■ Instructions to follow: Find the lines in the listing below that include the word "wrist", and report how many there are, with nothing more.

*** Recorded information Section Begins ***

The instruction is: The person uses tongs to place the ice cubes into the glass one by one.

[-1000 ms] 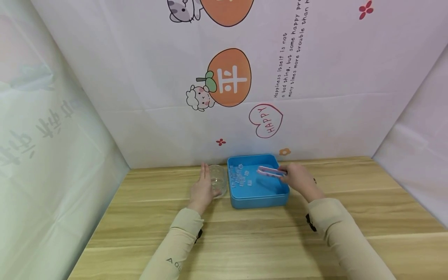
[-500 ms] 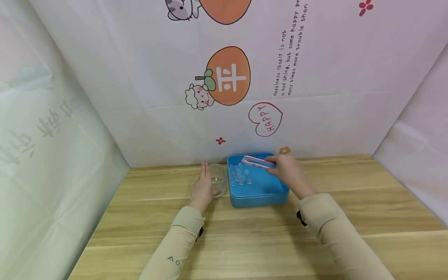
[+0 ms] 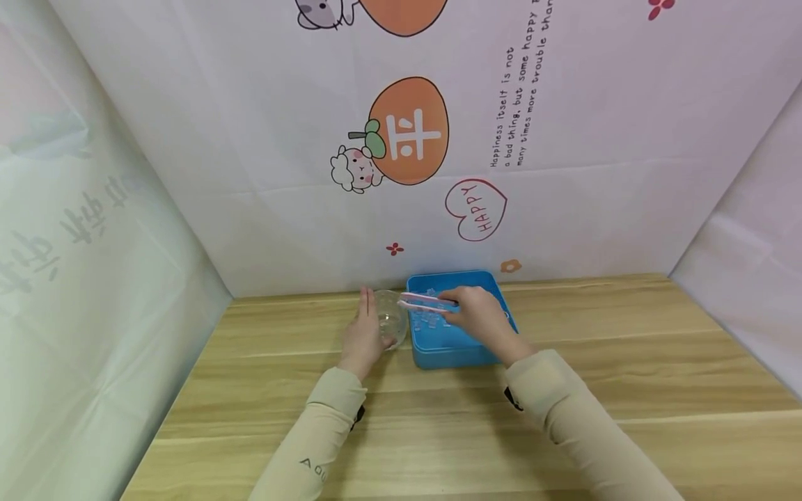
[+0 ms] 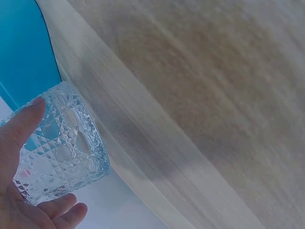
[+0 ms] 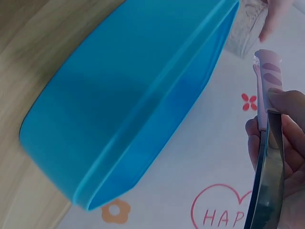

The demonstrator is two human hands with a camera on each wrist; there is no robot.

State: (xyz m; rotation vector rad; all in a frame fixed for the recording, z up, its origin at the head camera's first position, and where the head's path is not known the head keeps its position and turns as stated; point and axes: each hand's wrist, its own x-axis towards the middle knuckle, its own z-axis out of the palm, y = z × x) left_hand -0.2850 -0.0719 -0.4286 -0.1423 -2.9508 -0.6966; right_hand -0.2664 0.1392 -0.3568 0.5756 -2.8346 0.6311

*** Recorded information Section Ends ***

■ The completed task: 2